_Exercise_
In the entries below, every line with the string "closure" is to be reported.
--- START ---
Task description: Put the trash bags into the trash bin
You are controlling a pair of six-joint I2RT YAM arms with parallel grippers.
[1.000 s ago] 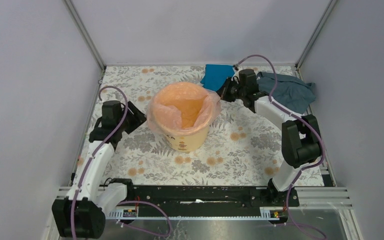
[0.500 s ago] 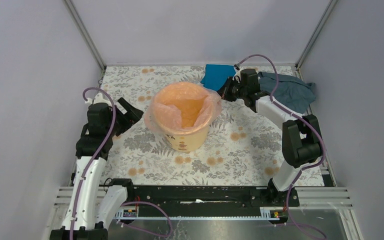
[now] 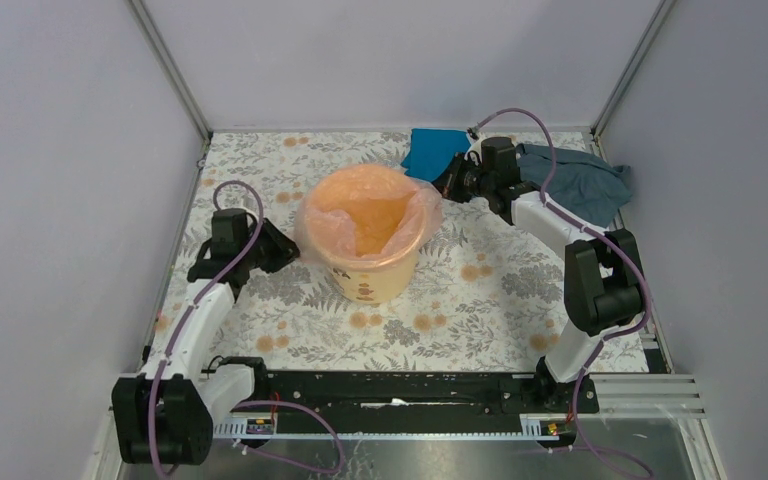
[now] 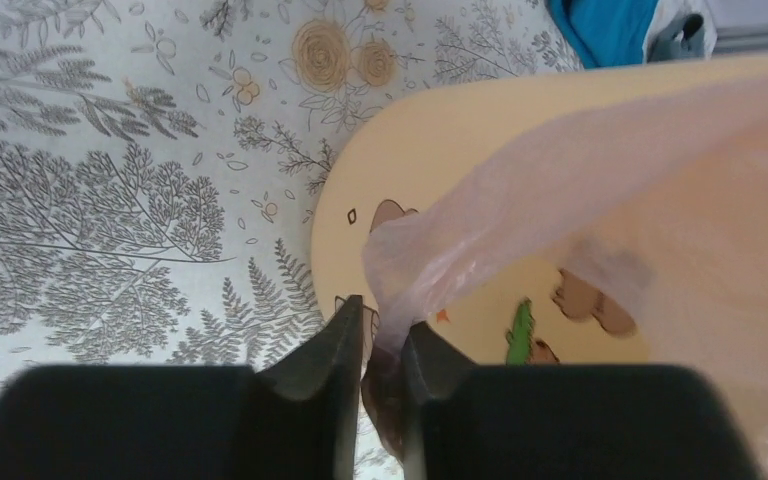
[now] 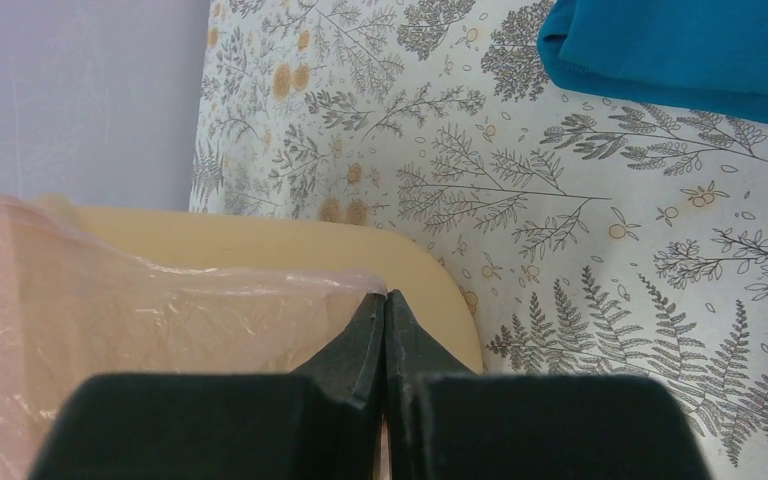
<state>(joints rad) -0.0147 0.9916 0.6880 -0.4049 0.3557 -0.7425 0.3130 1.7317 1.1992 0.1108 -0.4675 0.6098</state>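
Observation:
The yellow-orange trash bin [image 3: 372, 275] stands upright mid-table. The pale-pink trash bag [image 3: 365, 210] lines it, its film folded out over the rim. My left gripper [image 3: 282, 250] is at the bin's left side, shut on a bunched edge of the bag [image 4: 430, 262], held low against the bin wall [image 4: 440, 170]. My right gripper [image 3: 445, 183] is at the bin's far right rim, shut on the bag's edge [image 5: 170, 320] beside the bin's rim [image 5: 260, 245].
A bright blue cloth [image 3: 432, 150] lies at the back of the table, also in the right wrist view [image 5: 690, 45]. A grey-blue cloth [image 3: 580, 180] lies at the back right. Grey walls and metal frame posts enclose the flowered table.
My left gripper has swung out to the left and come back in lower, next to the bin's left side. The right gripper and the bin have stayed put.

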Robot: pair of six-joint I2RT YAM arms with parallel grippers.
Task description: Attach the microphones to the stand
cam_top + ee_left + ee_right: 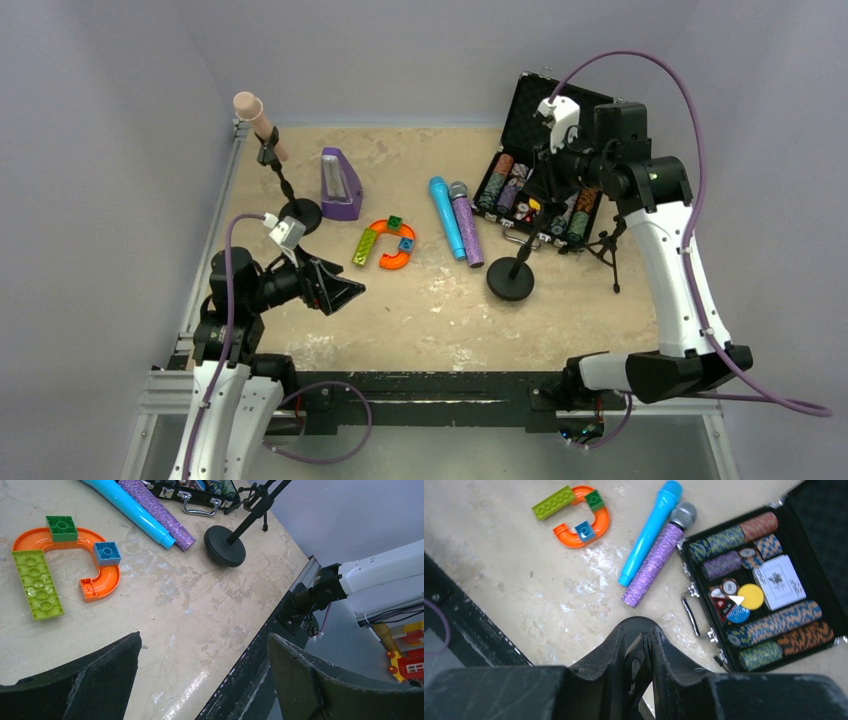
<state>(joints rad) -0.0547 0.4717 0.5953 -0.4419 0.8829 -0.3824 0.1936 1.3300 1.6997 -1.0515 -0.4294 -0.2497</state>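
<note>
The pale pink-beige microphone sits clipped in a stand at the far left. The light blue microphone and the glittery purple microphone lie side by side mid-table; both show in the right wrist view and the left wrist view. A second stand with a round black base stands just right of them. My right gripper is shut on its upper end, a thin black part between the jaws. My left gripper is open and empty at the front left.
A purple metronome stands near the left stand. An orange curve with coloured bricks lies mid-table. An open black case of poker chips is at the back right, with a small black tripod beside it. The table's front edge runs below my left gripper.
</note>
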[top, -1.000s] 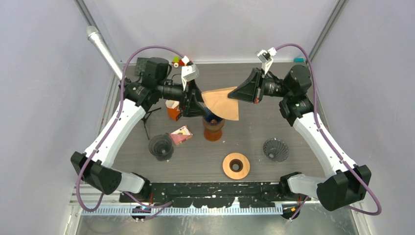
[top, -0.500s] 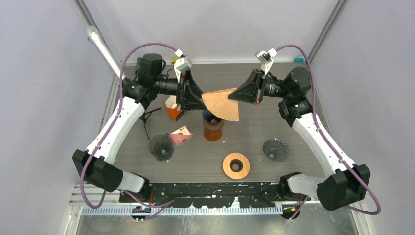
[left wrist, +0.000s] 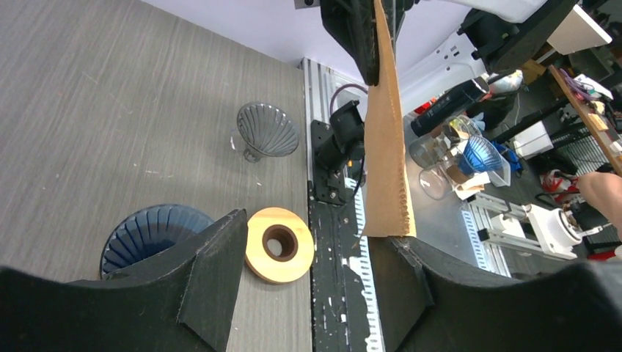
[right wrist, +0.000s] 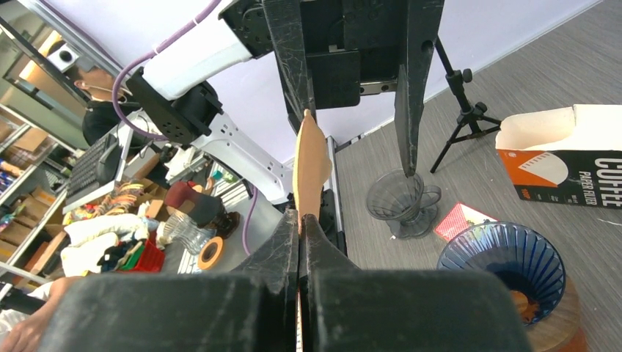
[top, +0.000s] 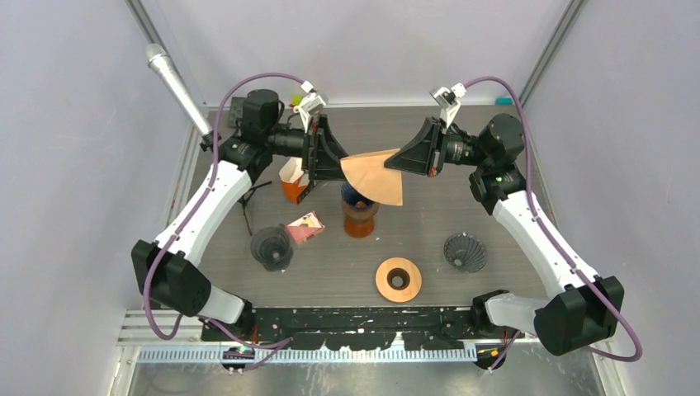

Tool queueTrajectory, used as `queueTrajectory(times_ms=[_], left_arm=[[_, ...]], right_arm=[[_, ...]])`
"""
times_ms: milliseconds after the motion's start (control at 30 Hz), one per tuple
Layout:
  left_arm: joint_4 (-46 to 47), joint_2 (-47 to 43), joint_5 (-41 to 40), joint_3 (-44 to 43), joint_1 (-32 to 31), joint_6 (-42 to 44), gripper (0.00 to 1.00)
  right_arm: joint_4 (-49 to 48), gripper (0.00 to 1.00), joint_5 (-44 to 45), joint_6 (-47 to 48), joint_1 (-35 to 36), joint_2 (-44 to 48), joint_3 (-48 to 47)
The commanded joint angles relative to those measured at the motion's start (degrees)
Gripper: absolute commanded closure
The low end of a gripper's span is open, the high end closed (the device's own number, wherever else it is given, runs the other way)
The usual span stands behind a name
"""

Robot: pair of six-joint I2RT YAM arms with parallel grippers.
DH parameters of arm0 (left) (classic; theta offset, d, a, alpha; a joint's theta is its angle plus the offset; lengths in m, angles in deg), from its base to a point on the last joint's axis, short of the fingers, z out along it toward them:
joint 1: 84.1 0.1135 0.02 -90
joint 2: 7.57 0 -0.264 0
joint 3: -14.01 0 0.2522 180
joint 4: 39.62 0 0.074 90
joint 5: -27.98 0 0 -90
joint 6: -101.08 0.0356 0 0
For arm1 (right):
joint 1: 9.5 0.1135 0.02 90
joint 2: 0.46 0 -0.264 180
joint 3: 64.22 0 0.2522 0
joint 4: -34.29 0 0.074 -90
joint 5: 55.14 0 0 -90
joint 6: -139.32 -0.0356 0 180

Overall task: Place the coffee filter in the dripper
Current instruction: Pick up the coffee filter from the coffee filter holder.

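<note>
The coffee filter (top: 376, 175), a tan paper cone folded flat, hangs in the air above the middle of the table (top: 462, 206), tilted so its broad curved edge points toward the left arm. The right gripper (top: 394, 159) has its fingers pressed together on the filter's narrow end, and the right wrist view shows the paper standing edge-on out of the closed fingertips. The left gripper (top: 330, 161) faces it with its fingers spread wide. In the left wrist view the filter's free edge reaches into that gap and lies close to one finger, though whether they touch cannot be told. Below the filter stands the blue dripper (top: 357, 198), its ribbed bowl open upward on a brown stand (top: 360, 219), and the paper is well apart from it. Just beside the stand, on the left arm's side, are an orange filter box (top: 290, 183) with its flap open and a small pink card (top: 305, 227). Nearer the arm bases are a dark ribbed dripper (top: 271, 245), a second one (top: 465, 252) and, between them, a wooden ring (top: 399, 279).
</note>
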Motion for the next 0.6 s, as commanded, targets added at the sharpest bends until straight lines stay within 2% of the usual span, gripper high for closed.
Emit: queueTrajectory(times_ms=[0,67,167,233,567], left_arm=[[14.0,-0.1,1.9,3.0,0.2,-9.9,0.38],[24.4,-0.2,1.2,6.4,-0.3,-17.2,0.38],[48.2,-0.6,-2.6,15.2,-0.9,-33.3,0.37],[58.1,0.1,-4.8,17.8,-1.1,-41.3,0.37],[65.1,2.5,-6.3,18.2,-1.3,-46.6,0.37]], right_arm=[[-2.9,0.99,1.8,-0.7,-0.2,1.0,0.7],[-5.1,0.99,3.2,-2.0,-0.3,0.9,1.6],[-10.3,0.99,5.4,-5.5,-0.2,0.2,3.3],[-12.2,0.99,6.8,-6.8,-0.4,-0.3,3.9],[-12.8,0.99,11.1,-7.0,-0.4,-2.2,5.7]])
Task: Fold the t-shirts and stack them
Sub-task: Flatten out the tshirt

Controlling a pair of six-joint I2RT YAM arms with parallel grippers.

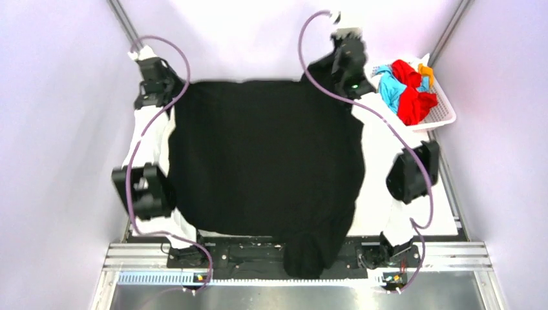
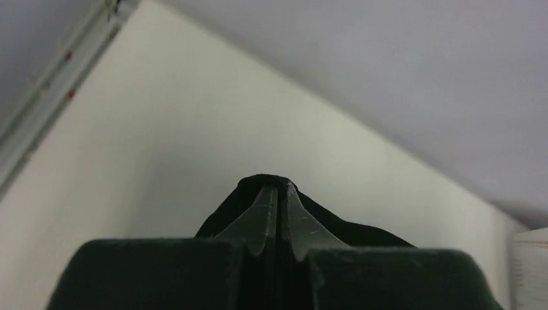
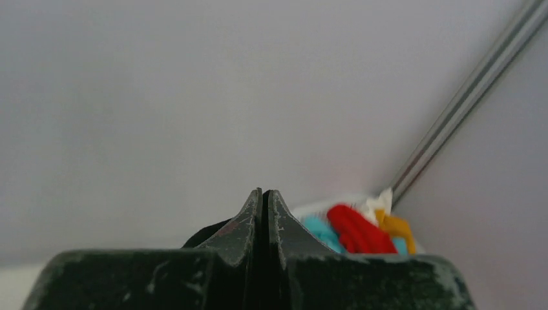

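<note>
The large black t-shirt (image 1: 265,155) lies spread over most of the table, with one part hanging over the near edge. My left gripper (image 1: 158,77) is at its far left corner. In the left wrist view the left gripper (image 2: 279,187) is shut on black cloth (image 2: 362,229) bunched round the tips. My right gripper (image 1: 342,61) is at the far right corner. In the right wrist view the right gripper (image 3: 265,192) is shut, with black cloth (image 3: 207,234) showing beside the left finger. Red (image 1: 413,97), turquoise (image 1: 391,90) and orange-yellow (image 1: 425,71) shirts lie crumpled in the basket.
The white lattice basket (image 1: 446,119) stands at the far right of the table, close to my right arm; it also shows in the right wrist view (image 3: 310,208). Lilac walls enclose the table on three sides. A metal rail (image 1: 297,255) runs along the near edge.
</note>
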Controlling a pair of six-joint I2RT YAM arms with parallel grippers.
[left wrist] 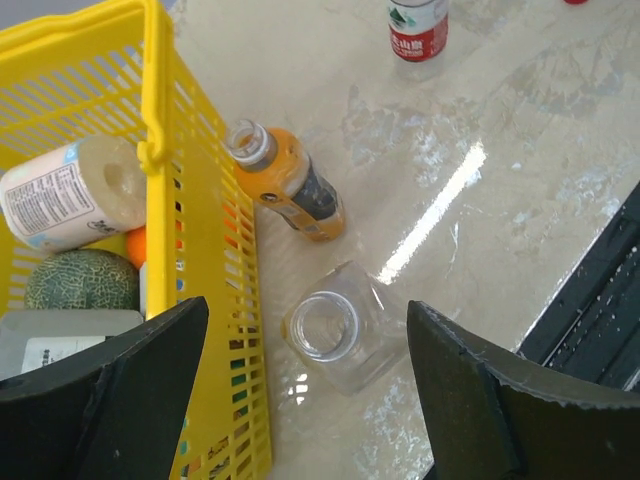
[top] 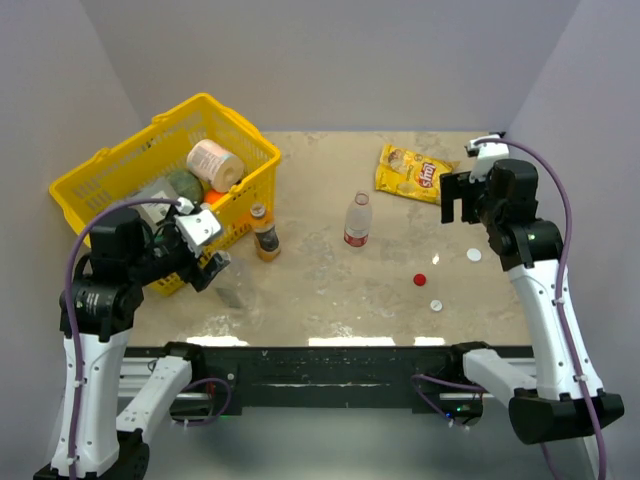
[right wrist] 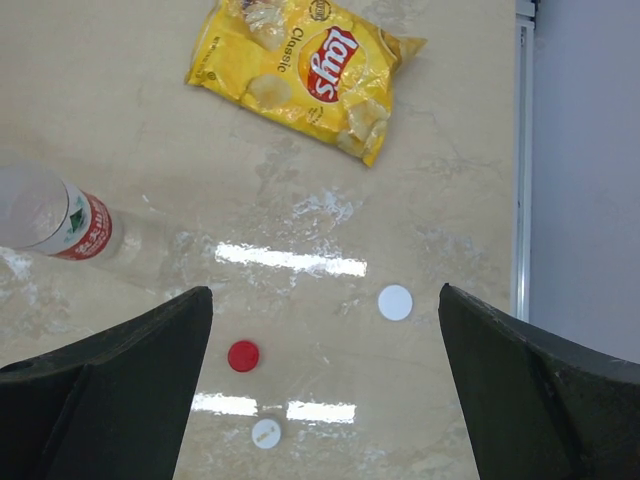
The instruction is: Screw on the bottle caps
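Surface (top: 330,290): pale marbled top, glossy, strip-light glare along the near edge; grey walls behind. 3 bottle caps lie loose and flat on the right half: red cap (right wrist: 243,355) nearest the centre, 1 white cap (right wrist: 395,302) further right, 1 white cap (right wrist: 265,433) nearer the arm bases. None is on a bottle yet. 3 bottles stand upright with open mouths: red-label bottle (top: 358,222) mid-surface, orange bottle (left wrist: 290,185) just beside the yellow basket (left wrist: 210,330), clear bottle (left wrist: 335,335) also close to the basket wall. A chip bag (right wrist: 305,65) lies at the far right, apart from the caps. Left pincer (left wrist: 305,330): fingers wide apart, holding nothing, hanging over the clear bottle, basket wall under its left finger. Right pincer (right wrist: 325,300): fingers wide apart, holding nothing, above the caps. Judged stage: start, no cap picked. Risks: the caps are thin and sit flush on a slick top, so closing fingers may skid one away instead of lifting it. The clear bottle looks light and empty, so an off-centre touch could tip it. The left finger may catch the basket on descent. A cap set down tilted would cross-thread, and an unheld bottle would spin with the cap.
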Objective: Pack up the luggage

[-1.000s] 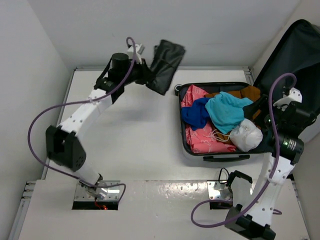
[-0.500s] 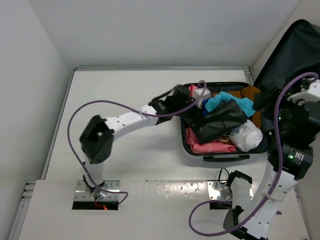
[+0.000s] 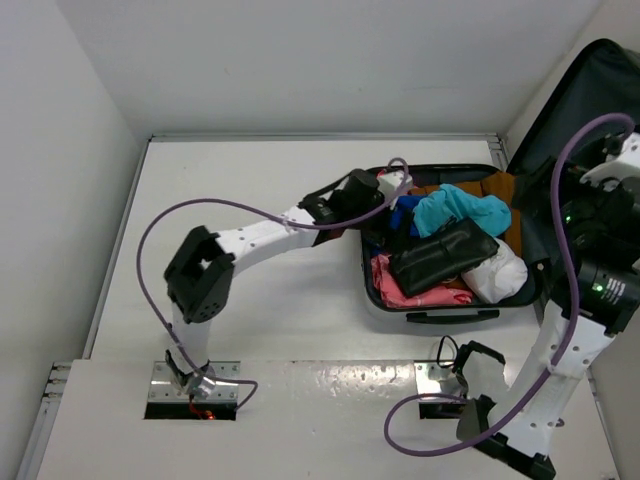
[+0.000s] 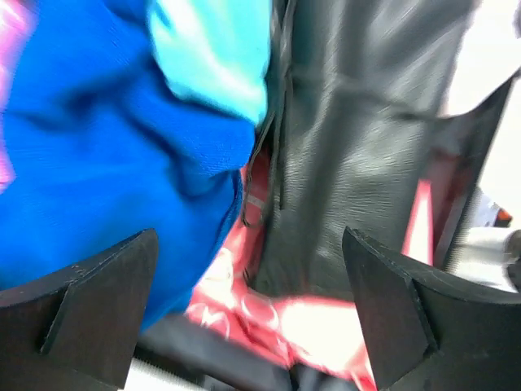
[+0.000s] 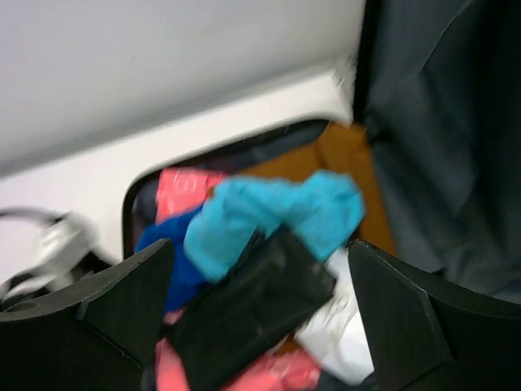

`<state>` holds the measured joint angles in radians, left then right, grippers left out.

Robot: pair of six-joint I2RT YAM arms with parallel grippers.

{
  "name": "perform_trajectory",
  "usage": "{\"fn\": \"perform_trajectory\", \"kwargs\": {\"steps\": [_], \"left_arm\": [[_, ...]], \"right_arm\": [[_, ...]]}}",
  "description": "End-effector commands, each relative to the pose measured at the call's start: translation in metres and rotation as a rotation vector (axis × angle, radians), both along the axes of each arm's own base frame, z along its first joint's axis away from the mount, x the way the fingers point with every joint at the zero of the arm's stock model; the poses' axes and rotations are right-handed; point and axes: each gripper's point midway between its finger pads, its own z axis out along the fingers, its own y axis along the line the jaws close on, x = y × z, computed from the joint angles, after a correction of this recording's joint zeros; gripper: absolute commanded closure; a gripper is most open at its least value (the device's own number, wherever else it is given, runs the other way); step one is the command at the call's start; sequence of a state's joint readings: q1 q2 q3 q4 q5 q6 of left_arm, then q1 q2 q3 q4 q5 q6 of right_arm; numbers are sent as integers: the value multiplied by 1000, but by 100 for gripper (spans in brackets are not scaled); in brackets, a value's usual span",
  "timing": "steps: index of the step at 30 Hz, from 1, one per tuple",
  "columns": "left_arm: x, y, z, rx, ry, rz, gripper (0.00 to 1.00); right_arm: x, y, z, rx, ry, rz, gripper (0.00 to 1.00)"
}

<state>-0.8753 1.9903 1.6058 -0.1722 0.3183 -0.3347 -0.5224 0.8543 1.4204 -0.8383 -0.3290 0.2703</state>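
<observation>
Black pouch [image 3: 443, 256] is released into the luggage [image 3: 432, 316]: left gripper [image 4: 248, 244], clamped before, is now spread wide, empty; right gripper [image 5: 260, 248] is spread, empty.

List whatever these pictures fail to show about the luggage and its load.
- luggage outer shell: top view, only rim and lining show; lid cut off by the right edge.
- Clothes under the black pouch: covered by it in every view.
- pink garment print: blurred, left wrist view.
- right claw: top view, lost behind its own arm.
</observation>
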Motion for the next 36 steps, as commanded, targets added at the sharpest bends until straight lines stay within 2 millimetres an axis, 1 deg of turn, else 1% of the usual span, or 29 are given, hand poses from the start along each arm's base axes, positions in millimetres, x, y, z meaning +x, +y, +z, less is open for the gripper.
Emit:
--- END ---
_Reply_
Gripper: absolute commanded closure
  "description": "End-effector commands, each relative to the pose measured at the call's start: translation in metres and rotation as a rotation vector (axis × angle, radians), both along the axes of each arm's own base frame, z along its first joint's axis away from the mount, x the way the fingers point with every joint at the zero of the arm's stock model; the poses' axes and rotations are right-handed; point and axes: each gripper's point midway between its finger pads, its own z axis out along the fingers, its own y axis along the line the jaws close on, x = y × z, computed from the joint angles, after a correction of this recording's joint zeros; gripper: absolute commanded closure; a gripper is most open at its least value (the device's own number, wherever else it is given, runs the other way); step one is the command at the call's start; sequence of a state's joint readings: q1 q2 q3 q4 q5 q6 of left_arm, then q1 q2 q3 q4 q5 q6 of right_arm; numbers are sent as integers: the value multiplied by 1000, but by 100 for gripper (spans in brackets are not scaled); in brackets, a value's usual span",

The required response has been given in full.